▶ **What this task involves**
Any picture in the data below gets skipped; print all the rest exactly.

+++

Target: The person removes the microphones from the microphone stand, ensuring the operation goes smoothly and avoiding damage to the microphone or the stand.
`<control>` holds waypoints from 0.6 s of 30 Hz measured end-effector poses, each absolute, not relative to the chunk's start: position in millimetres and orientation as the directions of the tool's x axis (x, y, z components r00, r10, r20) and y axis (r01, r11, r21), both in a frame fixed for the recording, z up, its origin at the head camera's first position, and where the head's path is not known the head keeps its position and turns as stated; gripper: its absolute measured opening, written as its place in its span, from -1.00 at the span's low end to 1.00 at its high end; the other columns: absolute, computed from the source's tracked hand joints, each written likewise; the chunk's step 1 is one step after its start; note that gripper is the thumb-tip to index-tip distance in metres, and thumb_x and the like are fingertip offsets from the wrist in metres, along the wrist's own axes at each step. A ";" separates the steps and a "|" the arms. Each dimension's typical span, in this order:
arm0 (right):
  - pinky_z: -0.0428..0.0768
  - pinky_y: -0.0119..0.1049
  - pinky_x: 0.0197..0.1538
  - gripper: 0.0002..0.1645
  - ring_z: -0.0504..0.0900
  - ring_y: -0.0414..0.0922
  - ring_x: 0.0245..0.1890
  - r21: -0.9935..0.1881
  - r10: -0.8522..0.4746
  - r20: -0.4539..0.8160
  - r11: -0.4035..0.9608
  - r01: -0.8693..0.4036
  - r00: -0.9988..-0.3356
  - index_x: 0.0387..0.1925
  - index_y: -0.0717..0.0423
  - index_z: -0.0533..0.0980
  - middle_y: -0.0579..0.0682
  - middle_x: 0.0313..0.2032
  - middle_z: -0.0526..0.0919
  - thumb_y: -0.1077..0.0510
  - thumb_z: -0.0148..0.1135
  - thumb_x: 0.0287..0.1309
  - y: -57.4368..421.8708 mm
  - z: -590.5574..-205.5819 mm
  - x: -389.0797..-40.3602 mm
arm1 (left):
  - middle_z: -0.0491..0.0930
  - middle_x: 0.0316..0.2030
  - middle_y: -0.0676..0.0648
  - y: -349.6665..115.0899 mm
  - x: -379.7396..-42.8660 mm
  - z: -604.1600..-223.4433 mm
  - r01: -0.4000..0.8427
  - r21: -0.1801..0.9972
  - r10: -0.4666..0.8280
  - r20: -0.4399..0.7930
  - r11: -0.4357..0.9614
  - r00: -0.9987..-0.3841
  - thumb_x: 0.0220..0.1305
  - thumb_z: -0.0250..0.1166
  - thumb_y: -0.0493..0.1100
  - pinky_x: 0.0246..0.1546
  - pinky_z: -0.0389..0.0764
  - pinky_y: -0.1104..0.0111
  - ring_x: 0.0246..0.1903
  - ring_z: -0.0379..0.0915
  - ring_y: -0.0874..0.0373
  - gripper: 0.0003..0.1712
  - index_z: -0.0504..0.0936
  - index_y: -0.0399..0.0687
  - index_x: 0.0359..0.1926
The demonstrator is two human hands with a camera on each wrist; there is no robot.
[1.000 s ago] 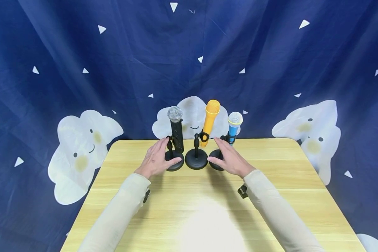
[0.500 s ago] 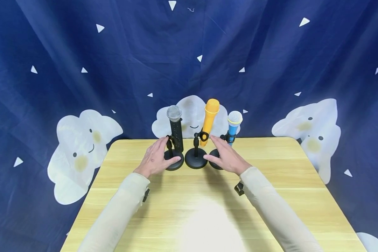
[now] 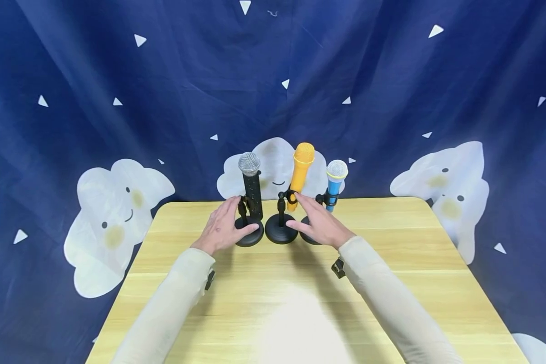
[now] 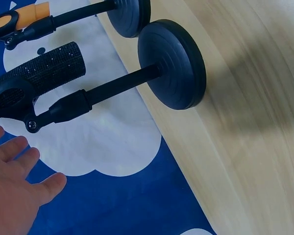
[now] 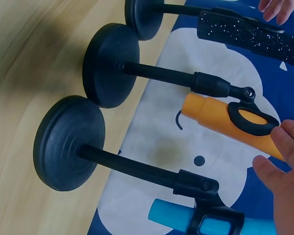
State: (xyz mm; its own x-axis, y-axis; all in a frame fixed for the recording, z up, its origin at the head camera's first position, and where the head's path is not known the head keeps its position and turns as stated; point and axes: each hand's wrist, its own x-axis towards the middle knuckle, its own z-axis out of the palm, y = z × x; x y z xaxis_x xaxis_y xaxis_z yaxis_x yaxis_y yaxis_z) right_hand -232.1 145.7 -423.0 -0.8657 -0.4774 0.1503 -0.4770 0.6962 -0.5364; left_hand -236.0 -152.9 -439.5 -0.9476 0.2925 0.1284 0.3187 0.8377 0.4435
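Three microphones stand in clips on black desk stands at the table's back: a sparkly black microphone (image 3: 253, 194) with silver mesh head, an orange microphone (image 3: 300, 174), and a blue microphone (image 3: 332, 188) with white mesh head. My left hand (image 3: 220, 227) is beside the black one's stand (image 4: 117, 85), fingers extended and thumb apart, holding nothing. My right hand (image 3: 322, 223) reaches across in front of the blue one's stand, partly hiding its base. In the right wrist view, its fingertips are right at the clip (image 5: 252, 120) around the orange microphone; the fingers are not curled round it.
The three round bases stand side by side along the back of the wooden table (image 3: 264, 283). A dark blue curtain (image 3: 200, 65) with white clouds and triangles hangs behind. A small black device (image 3: 338, 268) shows at the right wrist.
My right hand has moved left, from near the blue microphone to the orange one's clip. The left hand stays beside the black microphone's stand. The head view has shifted slightly.
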 end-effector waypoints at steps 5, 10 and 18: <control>0.16 0.06 0.47 0.05 0.13 0.11 0.48 -0.548 -0.478 0.139 0.693 -0.469 -0.868 0.55 0.17 0.04 0.18 0.50 0.13 -0.36 0.13 0.33 138.9 -419.2 -233.4 | 0.12 0.48 -0.28 -154.0 -237.1 -439.9 0.322 0.446 0.295 0.132 0.835 -0.946 0.21 0.27 0.41 0.39 0.13 -0.17 0.44 0.05 -0.21 0.14 0.08 -0.19 0.53; 0.17 0.04 0.47 0.09 0.13 0.07 0.49 -0.542 -0.474 0.122 0.704 -0.459 -0.872 0.56 0.10 0.05 0.12 0.51 0.13 -0.47 0.06 0.28 133.2 -416.7 -235.1 | 0.12 0.48 -0.27 -155.2 -238.9 -439.9 0.324 0.456 0.292 0.142 0.829 -0.946 0.22 0.27 0.40 0.39 0.17 -0.15 0.44 0.06 -0.19 0.13 0.08 -0.21 0.53; 0.24 0.08 0.43 0.05 0.20 0.09 0.46 -0.542 -0.490 0.132 0.692 -0.477 -0.862 0.55 0.11 0.07 0.13 0.50 0.15 -0.43 0.06 0.31 126.9 -411.4 -239.2 | 0.12 0.48 -0.25 -156.3 -241.2 -440.4 0.323 0.480 0.288 0.147 0.815 -0.946 0.23 0.27 0.39 0.39 0.18 -0.12 0.44 0.07 -0.17 0.11 0.08 -0.17 0.53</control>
State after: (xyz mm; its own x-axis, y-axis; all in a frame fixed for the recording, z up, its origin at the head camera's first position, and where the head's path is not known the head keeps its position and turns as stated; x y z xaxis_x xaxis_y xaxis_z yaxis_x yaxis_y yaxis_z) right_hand -239.2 126.9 -411.4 -0.8616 -0.4902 0.1320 -0.4768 0.6923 -0.5416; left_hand -241.2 -156.3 -440.4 -0.9463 0.2881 0.1467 0.3228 0.8155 0.4805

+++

▶ **The completed task**
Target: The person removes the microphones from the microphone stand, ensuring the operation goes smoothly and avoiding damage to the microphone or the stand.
`<control>` holds waypoints from 0.6 s of 30 Hz measured end-effector poses, each absolute, not relative to the chunk's start: position in millimetres and orientation as the directions of the tool's x axis (x, y, z components r00, r10, r20) and y axis (r01, r11, r21), both in a frame fixed for the recording, z up, its origin at the head camera's first position, and where the head's path is not known the head keeps its position and turns as stated; gripper: its absolute measured opening, written as its place in its span, from -1.00 at the span's low end to 1.00 at its high end; the other columns: absolute, computed from the source's tracked hand joints, each written likewise; the chunk's step 1 is one step after its start; note that gripper is the thumb-tip to index-tip distance in metres, and thumb_x and the like are fingertip offsets from the wrist in metres, along the wrist's own axes at each step. A ";" separates the steps and a "|" the arms. Each dimension's typical span, in this order:
arm0 (right):
  - pinky_z: -0.0428..0.0768
  - pinky_y: -0.0119..0.1049
  - pinky_x: 0.0197..0.1538
  - gripper: 0.0002..0.1645
  - ring_z: -0.0504..0.0900
  - ring_y: -0.0414..0.0922
  - ring_x: 0.0245..0.1890
  - r21: -0.9935..0.1881
  - r10: -0.8522..0.4746
  - r20: -0.4539..0.8160
  - r11: -0.4035..0.9608
  - r01: -0.8693..0.4036
  - r00: -0.9988..-0.3356
  - index_x: 0.0387..0.1925
  - index_y: -0.0717..0.0423
  - index_z: -0.0533..0.0980
  - middle_y: -0.0579..0.0682
  - middle_x: 0.0313..0.2032
  - middle_z: -0.0526..0.0919
  - thumb_y: -0.1077..0.0510
  - thumb_z: -0.0148..0.1135
  - thumb_x: 0.0287..0.1309
  - y: -57.4368..421.8708 mm
  - z: -590.5574..-205.5819 mm
  - x: -389.0797..-40.3602 mm
arm1 (left):
  - middle_z: -0.0491..0.0930
  - middle_x: 0.0316..0.2030
  - middle_y: -0.0676..0.0648
  - y: -349.6665..115.0899 mm
  - x: -379.7396..-42.8660 mm
  - z: -604.1600..-223.4433 mm
  - r01: -0.4000..0.8427
  - r21: -0.1801..0.9972
  - r10: -0.4666..0.8280
  - r20: -0.4399..0.7930
  - r11: -0.4357..0.9614
  - r00: -0.9987..-0.3841
  - thumb_x: 0.0220..0.1305
  - thumb_z: -0.0250..0.1166
  - thumb_y: -0.0493..0.1100
  - pinky_x: 0.0246..0.1546
  - pinky_z: -0.0389..0.0764
  - pinky_y: -0.1104..0.0111
  - ring_x: 0.0246..0.1903
  - ring_z: -0.0379..0.0915
  - ring_y: -0.0874..0.0373
  - gripper: 0.0003..0.1712
  - index_z: -0.0504..0.0936
  - index_y: -0.0399..0.0687
  - index_x: 0.0359..0.1926
The demonstrator is two human hands with a camera on each wrist; there is no robot.
[1.000 s ago] 
[0.500 s ago] 
[now] 
[now] 
[now] 
State: (xyz mm; its own x-axis, y-axis; all in a frame fixed for the recording, z up, its origin at the head camera's first position, and where the head's path is not known the head keeps its position and turns as stated; point and axes: each hand's wrist, its own x-axis towards the middle knuckle, its own z-axis out of the palm, y = z × x; x y z xaxis_x xaxis_y xaxis_z yaxis_x yaxis_y yaxis_z) right_hand -232.1 145.7 -423.0 -0.8657 -0.4774 0.1503 -0.4770 0.6962 -0.5364; left_hand -236.0 -152.9 -439.5 -0.9476 0.2925 0.1284 0.3187 0.8377 0.4435
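Three microphones stand in clips on black desk stands at the table's back: a sparkly black microphone (image 3: 253, 194) with silver mesh head, an orange microphone (image 3: 300, 174), and a blue microphone (image 3: 332, 188) with white mesh head. My left hand (image 3: 220, 227) is beside the black one's stand (image 4: 117, 85), fingers extended and thumb apart, holding nothing. My right hand (image 3: 322, 223) reaches across in front of the blue one's stand, partly hiding its base. In the right wrist view, its fingertips are right at the clip (image 5: 252, 120) around the orange microphone; the fingers are not curled round it.
The three round bases stand side by side along the back of the wooden table (image 3: 264, 283). A dark blue curtain (image 3: 200, 65) with white clouds and triangles hangs behind. A small black device (image 3: 338, 268) shows at the right wrist.
My right hand has moved left, from near the blue microphone to the orange one's clip. The left hand stays beside the black microphone's stand. The head view has shifted slightly.
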 end-effector waypoints at steps 5, 10 and 18: <control>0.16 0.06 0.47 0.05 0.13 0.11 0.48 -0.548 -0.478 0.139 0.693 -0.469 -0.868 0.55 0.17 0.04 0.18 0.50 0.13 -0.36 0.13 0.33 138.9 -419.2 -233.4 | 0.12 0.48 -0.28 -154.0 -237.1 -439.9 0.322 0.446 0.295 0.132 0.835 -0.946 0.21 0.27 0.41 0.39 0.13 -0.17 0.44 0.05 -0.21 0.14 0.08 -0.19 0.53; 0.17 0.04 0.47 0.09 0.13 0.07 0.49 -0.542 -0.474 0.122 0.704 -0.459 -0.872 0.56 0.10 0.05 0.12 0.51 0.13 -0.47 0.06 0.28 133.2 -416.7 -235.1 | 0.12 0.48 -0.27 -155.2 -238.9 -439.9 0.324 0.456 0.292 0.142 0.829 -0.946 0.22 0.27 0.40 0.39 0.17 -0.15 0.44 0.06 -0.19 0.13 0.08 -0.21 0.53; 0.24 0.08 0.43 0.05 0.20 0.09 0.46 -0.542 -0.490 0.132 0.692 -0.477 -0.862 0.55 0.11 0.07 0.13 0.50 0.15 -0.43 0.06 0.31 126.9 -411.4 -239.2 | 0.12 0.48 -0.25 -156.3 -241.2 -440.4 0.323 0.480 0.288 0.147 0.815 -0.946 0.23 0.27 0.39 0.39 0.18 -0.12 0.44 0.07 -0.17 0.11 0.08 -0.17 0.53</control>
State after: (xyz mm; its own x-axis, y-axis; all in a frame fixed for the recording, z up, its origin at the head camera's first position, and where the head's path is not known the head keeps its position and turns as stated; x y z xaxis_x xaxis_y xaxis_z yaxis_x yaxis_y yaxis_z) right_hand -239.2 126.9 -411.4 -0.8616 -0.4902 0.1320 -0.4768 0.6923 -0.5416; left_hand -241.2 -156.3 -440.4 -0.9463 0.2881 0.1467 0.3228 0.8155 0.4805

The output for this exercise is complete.